A. LNCaP cells were transfected with siRNA targeting RhoA or 6 RhoA effectors, or with non-specific control siRNA. At 42 hours after transfection, cells were treated with vehicle (ethanol) or 5nM of the synthetic androgen R1881. Cells were harvested 48 hours after treatment and androgen-induction of SRF target genes FHL2, CCL8 and SSR3 was evaluated via real-time RT-PCR. Target gene mRNA levels were normalized to GAPDH expression and are represented as relative expression using one of the values obtained from vehicle-treated control siRNA-transfected conditions as 1. Values obtained for specific siRNA transfections were evaluated against those from the same control siRNA group samples; all samples were from the same experiment. RhoA effectors Class I: PKN1, RHPN1, RTKN; Class II: ROCK1, ROCK2 and Class III: CIT. B. RNA-Seq was done on LNCaP cells after transfection with siRNAs targeting SRF or PKN1 or non-targeting siRNAs and treatment with 5nM R1881 or vehicle, using biological triplicates per treatment group as above.
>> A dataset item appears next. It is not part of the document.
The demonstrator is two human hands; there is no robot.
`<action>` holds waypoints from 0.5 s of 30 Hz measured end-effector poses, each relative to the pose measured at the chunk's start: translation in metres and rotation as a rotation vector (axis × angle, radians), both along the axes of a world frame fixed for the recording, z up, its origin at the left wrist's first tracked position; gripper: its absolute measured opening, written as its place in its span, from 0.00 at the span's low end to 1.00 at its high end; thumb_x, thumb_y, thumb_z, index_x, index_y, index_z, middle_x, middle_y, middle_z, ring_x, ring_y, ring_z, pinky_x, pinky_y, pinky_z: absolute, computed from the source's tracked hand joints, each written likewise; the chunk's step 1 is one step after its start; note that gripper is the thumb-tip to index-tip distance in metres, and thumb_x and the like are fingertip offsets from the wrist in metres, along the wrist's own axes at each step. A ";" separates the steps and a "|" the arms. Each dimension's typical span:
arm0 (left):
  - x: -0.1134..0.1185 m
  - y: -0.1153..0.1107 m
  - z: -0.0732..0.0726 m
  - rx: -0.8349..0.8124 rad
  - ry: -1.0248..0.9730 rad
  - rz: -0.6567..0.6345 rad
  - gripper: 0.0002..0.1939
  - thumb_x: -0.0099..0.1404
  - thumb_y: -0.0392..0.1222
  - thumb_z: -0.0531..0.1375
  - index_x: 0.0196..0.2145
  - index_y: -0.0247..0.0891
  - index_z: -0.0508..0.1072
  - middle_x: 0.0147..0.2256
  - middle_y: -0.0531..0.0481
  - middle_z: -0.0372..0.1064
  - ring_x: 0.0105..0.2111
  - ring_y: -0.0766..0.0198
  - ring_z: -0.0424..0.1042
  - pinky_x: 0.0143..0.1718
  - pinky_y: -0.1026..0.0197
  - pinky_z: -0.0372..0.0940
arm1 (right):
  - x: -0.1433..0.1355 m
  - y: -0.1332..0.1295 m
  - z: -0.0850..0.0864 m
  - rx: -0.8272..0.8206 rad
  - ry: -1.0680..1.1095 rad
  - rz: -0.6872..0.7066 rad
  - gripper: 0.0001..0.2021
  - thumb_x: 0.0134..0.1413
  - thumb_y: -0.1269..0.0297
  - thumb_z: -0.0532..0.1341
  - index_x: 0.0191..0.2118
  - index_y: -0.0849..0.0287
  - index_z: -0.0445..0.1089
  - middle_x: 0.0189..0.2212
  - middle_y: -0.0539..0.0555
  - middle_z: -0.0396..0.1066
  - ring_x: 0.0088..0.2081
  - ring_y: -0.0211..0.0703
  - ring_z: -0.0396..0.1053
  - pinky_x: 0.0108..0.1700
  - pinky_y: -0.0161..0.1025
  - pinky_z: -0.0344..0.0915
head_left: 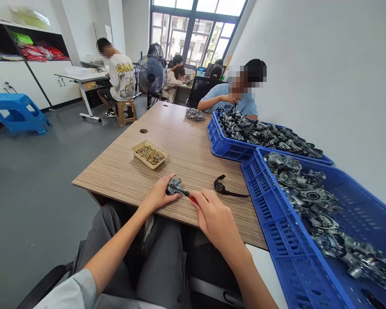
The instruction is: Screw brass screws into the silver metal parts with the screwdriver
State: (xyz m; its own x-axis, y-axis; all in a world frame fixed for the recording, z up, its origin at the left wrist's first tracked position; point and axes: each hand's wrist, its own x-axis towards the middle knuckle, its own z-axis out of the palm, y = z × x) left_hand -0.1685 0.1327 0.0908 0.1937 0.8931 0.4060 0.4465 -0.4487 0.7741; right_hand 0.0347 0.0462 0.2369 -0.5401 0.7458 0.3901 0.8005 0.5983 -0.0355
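My left hand (161, 193) is closed around a small silver-grey metal part (175, 186) at the front edge of the wooden table (116, 167). In my right hand (212, 212) is a screwdriver (191, 197) with a red and black handle. Its shaft points left and its tip meets the metal part; the exact contact spot is too small to make out. Beyond my left hand stands a cream tray (144, 162) of brass-coloured screws (151, 154). A black wristwatch (220, 186) lies to the right of the screwdriver.
To my right, a blue crate (260, 206) holds many metal parts (317, 195). Behind it, another blue crate (225, 146) is heaped with darker parts. A co-worker in a blue shirt (223, 91) sits across, near a pile of metal pieces (195, 114). A fan (151, 75) stands beyond.
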 end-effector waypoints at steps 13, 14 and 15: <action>0.000 0.000 -0.001 0.003 0.004 -0.002 0.41 0.62 0.49 0.69 0.68 0.41 0.59 0.59 0.39 0.70 0.60 0.47 0.69 0.63 0.44 0.64 | -0.002 0.001 -0.006 0.052 0.086 -0.142 0.12 0.75 0.53 0.53 0.48 0.56 0.65 0.38 0.54 0.78 0.37 0.47 0.77 0.32 0.39 0.63; 0.000 0.000 -0.001 0.002 0.004 -0.002 0.41 0.62 0.49 0.69 0.68 0.41 0.60 0.59 0.39 0.70 0.60 0.46 0.69 0.63 0.44 0.63 | -0.002 0.002 -0.007 0.051 0.073 -0.162 0.12 0.75 0.53 0.53 0.46 0.56 0.65 0.36 0.53 0.78 0.35 0.46 0.77 0.30 0.39 0.61; 0.000 0.000 -0.001 0.001 0.004 -0.003 0.41 0.62 0.48 0.69 0.68 0.41 0.60 0.59 0.38 0.70 0.60 0.46 0.69 0.63 0.44 0.63 | -0.001 0.002 -0.007 0.049 0.060 -0.178 0.12 0.75 0.53 0.52 0.44 0.55 0.65 0.33 0.51 0.77 0.33 0.46 0.76 0.29 0.39 0.59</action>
State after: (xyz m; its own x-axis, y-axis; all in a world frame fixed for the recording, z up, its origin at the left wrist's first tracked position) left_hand -0.1681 0.1330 0.0898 0.1981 0.8922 0.4060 0.4479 -0.4508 0.7721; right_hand 0.0334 0.0483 0.2295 -0.3759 0.8065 0.4563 0.8911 0.4497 -0.0606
Genes that were ≥ 2-fold androgen-regulated (p adj <0.05) in control siRNA condition and for which androgen-responsiveness was decreased ≥1.5-fold upon loss of SRF were cross matched with gene sets that are bound directly by SRF. This approach isolated 217 androgen-responsive direct SRF target genes. Androgen regulation of 92 of these genes was affected >20% after PKN1 silencing. C. Bottom panel LNCaP cells were transfected with expression constructs encoding PKN1 (pcDNA3.1-PKN1) or empty vector (pcDNA3.1), in combination with control or SRF-targeting siRNA. At 42 hours after transfection, cells were treated with vehicle (ethanol) or 5nM R1881 and then harvested 48 hours after treatment. Androgen-induction of FHL2, CCL8, DUSP5 and ACTA2 was evaluated by real-time RT-PCR. Top panel Western blot analysis in a parallel experiment confirming the efficiency of PKN1 overexpression and siRNA-mediated knockdown of SRF. Blots were reprobed also for ß-actin as a loading control.

Columns, means of values obtained from independent biological triplicates; grey, vehicle treatment; black, R1881 treatment; bars, SEM values.*, p<0.05, all statistical analyses used Wilcoxon tests. Numeric values indicate the average fold change in androgen regulation. Low, low exposure, high, high exposure.